What you will do
Please find how many lines of the data contain the string "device", and respond with that number only.

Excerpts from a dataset
• • • •

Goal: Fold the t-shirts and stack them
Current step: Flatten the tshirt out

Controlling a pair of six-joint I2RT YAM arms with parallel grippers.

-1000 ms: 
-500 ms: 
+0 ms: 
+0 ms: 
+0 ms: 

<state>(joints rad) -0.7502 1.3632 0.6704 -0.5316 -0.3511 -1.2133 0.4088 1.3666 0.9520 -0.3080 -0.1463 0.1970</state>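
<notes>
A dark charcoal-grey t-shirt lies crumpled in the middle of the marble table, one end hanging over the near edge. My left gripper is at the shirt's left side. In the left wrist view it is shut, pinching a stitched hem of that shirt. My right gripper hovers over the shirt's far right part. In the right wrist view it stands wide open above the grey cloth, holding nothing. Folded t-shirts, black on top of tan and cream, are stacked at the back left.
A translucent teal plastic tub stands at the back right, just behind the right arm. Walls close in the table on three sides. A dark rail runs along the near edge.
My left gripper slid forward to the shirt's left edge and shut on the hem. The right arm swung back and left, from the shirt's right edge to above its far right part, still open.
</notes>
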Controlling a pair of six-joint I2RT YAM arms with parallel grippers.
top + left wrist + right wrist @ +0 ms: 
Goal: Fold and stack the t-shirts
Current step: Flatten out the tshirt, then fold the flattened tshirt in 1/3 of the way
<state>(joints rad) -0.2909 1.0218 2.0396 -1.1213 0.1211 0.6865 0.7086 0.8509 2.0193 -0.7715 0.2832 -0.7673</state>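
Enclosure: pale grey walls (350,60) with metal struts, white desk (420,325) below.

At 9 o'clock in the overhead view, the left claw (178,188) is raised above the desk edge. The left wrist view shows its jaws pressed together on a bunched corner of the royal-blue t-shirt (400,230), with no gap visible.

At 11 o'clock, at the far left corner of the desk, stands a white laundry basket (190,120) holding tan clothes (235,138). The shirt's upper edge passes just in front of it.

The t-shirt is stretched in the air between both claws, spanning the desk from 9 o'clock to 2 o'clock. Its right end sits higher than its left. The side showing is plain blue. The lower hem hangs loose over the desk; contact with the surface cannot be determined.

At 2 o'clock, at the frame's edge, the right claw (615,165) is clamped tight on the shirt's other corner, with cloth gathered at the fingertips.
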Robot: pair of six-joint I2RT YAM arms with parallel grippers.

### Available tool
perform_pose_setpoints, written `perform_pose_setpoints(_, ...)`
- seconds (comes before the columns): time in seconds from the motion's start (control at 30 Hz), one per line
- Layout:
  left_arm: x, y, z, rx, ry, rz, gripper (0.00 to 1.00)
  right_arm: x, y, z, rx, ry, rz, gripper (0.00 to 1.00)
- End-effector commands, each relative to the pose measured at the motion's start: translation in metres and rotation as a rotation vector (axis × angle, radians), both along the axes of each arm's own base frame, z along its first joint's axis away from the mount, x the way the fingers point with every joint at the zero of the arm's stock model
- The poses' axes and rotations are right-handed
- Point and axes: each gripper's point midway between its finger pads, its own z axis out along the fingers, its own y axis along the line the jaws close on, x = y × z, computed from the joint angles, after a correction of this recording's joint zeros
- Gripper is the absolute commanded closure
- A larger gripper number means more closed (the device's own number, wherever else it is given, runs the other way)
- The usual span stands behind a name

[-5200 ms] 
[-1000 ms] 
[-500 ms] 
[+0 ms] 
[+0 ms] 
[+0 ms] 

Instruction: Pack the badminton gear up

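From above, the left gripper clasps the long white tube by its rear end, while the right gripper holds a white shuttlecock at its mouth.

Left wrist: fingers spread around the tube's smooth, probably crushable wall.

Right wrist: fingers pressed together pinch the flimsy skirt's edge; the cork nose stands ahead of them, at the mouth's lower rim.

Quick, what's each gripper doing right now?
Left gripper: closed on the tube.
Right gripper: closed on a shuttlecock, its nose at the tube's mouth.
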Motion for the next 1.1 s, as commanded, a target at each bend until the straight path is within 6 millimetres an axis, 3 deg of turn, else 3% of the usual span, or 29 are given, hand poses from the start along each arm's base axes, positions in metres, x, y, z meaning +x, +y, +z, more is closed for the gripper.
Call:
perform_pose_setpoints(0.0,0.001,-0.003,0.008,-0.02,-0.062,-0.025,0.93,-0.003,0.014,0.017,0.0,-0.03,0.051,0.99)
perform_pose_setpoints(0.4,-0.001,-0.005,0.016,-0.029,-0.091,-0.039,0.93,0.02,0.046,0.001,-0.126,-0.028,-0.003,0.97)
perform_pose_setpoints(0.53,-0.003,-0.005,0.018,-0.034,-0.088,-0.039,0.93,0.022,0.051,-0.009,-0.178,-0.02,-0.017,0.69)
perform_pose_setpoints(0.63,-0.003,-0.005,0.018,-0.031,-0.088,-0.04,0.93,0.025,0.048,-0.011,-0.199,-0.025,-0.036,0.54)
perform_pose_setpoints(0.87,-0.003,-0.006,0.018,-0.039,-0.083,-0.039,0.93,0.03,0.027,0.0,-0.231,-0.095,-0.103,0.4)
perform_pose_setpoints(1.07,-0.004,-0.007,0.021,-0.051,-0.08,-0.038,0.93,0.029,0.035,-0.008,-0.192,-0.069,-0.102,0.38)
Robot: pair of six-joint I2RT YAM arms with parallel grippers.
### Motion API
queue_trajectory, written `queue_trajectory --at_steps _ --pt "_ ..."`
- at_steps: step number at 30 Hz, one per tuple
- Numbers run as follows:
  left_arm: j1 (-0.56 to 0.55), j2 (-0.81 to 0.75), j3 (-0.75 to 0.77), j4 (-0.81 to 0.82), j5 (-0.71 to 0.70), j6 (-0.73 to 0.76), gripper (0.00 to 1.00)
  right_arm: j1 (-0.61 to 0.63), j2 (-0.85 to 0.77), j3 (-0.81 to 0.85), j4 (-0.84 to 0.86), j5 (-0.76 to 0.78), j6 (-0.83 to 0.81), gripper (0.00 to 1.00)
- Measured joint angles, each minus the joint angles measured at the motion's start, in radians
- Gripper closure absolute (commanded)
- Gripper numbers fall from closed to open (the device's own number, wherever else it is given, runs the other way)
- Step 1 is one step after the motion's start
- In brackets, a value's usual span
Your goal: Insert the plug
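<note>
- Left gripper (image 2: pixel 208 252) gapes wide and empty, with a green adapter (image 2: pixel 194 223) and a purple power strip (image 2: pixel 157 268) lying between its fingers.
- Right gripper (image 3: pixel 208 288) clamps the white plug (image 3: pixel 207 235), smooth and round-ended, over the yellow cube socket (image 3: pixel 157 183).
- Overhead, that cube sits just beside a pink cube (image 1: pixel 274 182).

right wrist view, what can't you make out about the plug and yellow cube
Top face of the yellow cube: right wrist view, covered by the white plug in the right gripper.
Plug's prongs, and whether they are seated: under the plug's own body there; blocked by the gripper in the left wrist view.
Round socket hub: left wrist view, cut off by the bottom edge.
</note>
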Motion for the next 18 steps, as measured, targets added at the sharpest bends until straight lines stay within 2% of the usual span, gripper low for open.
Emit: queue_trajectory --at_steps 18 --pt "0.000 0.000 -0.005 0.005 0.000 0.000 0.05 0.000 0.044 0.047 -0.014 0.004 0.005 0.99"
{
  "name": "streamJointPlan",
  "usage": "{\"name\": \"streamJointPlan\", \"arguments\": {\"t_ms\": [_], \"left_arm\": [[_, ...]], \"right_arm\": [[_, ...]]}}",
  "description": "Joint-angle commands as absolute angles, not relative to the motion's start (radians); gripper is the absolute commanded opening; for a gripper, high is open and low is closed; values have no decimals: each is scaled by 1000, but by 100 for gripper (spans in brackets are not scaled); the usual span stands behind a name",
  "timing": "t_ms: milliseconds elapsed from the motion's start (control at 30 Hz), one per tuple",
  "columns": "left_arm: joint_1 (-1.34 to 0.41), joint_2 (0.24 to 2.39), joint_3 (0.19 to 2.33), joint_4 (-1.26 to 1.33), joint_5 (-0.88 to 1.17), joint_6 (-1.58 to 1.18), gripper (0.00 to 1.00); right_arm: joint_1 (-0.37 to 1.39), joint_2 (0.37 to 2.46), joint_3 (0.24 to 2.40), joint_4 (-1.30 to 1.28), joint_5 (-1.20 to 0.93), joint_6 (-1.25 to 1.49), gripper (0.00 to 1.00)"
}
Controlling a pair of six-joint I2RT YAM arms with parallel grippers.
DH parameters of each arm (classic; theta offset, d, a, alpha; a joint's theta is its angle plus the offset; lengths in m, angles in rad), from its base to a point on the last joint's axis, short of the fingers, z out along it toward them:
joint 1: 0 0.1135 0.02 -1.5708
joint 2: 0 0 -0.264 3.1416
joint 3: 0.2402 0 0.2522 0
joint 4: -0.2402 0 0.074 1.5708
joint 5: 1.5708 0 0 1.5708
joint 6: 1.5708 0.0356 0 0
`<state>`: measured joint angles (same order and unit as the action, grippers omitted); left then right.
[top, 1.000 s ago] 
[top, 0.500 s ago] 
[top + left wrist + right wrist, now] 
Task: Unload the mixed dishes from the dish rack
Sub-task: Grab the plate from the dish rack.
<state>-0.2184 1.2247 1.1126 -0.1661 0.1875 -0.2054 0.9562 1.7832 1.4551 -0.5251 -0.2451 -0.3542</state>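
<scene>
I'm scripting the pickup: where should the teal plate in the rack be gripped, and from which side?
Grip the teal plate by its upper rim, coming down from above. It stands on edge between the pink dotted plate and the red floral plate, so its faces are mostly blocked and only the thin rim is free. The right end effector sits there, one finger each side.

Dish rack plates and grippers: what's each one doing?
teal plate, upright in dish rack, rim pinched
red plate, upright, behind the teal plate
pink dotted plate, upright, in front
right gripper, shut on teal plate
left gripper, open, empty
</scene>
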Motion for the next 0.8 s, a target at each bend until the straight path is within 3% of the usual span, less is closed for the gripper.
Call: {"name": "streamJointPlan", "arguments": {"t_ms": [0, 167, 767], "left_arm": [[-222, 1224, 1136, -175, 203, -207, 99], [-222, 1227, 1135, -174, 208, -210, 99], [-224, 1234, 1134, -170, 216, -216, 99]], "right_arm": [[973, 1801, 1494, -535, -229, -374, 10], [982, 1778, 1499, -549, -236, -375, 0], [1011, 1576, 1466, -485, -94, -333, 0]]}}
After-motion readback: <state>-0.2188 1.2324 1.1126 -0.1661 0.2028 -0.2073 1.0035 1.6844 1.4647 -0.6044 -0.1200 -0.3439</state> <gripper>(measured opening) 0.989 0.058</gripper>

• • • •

Exercise answer
2